What to work on = Print exactly the lines from the line with "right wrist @" to the last line of the data, please, both included.

========================================

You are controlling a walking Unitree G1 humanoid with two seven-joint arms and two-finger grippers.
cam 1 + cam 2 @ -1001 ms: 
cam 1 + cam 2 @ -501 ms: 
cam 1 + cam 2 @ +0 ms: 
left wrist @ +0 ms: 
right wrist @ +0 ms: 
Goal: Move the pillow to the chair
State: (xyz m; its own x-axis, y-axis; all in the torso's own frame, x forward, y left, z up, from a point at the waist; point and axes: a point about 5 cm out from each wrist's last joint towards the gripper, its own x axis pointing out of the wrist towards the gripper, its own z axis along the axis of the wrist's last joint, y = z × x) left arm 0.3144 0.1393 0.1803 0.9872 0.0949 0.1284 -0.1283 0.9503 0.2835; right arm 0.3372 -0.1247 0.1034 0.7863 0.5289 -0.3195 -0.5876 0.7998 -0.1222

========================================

Task result =
right wrist @ +0 ms: 
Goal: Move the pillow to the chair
State: (xyz m; its own x-axis, y-axis; all in the torso's own frame, x forward, y left, z up, from a point at the waist; point and axes: a point about 5 cm out from each wrist's last joint towards the gripper, its own x axis pointing out of the wrist towards the gripper, its own z axis along the axis of the wrist's last joint, y = z × x) left arm 0.3144 0.1393 0.1803 0.9872 0.0949 0.1284 -0.1283 0.9503 0.2835; right arm 0.3372 -0.1247 0.1034 0.7863 0.5289 -0.3195 -0.5876 0.7998 -0.1222

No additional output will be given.